リビドー(libido)とは、生物学的基盤を持つ性的欲動であり、人間の行動を無意識的に規定する心的エネルギーでもあるが、リビドーが過剰になったり適切に充足されないことで、様々な精神症状や不適応行動が発生してくる。リビドーは物理的に実在するエネルギーではなく、精神分析の理論的な仮説概念であるが、人間の精神発達や精神病理の問題を合理的に説明するのに役立っている。
リビドー(性的欲動)が身体のどこの部位で充足されるのかによって、『口唇期・肛門期・男根期・潜伏期・性器期』の発達段階に分類されてくるが、発達段階が未熟な幼い段階では『自己中心性・依存性(甘え)・強迫性・吝嗇(ケチ)』などの性格特徴が目立ってくる。
それぞれの発達段階にリビドーが退行して固着すると、口愛期性格や肛門期性格、男根期性格といった独特の個性・特徴を持った性格構造が形成されることになる。精神分析では精神症状の形成維持の要因としても『リビドーの退行・固着』を仮定している。
どうして、リビドーが未熟な幼児的段階に逆戻りする『退行』が起こるのかというと、その発達段階で、過度にリビドーが抑圧されたり、充足され過ぎたりするからである。この事はリビドーが『溺愛・甘やかし・過保護』によって充足され過ぎるのも問題だし、反対に『虐待・育児放棄(ネグレクト)・トラウマ』によって満たされなさ過ぎるのも問題であることを示唆している。

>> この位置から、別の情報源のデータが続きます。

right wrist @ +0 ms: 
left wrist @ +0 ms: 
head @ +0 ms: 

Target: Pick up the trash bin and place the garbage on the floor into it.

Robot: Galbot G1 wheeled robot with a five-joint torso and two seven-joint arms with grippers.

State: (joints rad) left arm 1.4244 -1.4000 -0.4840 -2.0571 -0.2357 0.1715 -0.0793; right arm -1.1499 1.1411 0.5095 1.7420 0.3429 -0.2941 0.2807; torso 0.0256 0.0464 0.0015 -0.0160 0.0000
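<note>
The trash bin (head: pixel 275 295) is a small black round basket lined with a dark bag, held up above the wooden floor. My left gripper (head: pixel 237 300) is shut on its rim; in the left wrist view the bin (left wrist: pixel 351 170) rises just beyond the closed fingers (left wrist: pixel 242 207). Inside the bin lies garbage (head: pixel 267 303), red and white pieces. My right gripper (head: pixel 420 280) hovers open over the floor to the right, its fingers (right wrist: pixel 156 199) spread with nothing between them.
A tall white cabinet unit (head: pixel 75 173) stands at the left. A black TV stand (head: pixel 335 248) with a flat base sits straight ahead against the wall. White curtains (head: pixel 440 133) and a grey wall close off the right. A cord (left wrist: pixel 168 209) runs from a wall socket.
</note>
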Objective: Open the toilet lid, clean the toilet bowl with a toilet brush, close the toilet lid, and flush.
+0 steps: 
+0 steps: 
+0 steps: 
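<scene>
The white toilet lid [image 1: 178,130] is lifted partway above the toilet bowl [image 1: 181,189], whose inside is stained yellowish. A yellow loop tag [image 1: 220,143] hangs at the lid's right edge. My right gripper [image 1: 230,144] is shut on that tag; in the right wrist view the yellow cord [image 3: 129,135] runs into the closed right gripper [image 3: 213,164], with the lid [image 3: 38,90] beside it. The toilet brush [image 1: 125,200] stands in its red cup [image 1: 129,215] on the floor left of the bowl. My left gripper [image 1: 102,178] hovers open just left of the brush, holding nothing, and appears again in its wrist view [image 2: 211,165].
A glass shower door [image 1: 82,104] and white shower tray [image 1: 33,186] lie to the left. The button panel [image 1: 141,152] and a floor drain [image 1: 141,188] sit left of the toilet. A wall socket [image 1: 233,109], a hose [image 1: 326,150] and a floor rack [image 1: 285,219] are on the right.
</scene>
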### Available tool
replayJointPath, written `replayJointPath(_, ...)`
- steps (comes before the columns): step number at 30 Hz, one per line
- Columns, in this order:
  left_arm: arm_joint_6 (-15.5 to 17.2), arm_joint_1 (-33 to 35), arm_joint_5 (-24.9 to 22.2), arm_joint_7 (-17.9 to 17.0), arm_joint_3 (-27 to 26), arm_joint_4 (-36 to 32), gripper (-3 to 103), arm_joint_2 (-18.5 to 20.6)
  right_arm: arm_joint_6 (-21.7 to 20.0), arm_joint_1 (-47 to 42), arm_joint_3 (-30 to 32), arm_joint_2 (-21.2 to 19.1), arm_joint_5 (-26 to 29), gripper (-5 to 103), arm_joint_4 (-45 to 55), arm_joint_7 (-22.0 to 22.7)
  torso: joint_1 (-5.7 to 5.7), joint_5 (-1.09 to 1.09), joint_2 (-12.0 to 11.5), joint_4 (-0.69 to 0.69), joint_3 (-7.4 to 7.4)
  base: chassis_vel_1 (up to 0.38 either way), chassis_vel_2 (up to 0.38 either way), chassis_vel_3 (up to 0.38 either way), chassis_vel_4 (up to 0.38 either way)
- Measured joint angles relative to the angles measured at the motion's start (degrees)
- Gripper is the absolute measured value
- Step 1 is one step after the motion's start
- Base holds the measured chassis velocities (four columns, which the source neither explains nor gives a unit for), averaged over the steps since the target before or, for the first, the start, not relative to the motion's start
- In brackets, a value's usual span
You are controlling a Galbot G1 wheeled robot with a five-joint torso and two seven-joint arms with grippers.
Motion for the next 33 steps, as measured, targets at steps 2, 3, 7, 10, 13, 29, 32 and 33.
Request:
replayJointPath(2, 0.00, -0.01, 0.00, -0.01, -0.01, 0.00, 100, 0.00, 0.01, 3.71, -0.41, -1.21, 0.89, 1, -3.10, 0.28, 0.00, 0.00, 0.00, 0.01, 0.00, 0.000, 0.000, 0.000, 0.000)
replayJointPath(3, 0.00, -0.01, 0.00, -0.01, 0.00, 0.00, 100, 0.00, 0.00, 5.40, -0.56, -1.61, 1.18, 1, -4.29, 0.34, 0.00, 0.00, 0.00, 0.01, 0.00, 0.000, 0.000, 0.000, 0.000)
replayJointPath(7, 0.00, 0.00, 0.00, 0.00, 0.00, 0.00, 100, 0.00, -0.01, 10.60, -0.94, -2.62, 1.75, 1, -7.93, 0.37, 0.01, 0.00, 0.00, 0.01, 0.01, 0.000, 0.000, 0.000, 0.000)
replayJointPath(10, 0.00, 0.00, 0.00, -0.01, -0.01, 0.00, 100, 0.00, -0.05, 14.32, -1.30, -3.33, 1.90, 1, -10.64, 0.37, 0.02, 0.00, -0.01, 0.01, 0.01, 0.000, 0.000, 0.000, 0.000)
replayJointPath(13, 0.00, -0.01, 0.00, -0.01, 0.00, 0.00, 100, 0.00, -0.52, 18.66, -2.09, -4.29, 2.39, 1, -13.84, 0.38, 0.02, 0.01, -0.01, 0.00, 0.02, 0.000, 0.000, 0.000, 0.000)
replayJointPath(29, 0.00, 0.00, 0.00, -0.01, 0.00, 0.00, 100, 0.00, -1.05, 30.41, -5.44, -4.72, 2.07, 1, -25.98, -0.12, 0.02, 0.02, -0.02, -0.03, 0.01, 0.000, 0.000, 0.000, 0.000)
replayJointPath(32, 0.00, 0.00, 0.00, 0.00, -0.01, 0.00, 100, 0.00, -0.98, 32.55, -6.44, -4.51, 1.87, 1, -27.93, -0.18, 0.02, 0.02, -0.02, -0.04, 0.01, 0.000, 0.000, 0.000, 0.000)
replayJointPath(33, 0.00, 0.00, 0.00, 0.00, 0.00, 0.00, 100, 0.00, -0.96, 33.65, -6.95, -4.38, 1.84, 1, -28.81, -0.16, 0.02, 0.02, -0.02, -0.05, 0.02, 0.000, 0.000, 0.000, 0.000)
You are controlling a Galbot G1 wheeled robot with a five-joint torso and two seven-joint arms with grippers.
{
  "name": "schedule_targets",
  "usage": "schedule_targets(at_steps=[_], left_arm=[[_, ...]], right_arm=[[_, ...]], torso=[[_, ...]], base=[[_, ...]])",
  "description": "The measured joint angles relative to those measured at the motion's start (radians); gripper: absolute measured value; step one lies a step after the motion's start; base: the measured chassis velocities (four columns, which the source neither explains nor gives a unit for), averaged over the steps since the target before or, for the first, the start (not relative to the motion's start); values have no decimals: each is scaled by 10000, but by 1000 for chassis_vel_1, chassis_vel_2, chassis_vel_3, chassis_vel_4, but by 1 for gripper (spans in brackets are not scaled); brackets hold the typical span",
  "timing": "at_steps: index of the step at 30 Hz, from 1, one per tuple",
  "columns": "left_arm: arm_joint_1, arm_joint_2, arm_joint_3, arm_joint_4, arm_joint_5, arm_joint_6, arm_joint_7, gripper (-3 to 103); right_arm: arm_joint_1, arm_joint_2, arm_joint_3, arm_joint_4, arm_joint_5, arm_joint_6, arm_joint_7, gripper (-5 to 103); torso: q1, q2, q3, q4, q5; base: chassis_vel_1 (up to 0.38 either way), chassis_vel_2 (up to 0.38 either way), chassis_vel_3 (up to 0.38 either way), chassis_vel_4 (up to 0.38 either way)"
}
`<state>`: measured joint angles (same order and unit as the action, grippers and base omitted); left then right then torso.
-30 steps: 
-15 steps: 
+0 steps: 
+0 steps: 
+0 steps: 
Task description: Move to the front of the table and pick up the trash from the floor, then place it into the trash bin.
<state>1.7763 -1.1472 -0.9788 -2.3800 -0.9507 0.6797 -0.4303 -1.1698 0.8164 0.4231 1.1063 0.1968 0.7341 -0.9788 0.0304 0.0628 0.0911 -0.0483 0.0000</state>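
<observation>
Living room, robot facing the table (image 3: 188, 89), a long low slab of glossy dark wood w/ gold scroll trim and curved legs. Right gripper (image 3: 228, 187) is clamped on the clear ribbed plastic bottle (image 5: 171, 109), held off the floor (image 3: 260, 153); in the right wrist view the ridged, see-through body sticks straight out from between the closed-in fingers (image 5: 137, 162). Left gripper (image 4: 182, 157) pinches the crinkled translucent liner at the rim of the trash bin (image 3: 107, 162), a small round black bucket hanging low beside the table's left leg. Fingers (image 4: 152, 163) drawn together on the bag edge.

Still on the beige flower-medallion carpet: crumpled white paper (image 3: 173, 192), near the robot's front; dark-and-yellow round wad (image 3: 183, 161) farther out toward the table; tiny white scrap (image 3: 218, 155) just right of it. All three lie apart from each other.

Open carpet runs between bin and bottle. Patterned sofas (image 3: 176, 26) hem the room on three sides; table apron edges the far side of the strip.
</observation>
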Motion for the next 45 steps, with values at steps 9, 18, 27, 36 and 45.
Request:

リビドーが簡単に満たされ過ぎると、快適で安楽だった過去の発達段階に退行して固着しやすくなる。逆に、リビドーがトラウマティックな出来事や虐待経験などによって過度に満たされないと、苦痛で悲しかった過去の発達段階に意識が退行しやすくなって固着しやすくなる。
苦痛なトラウマ(心的外傷)の瞬間冷凍が内面が起こり、トラウマと関連する対象や状況、イメージに関心が向かいやすくなることで、リビドーが『トラウマ関連の事象』に備給されて退行・固着が起こりやすくなると考えられている。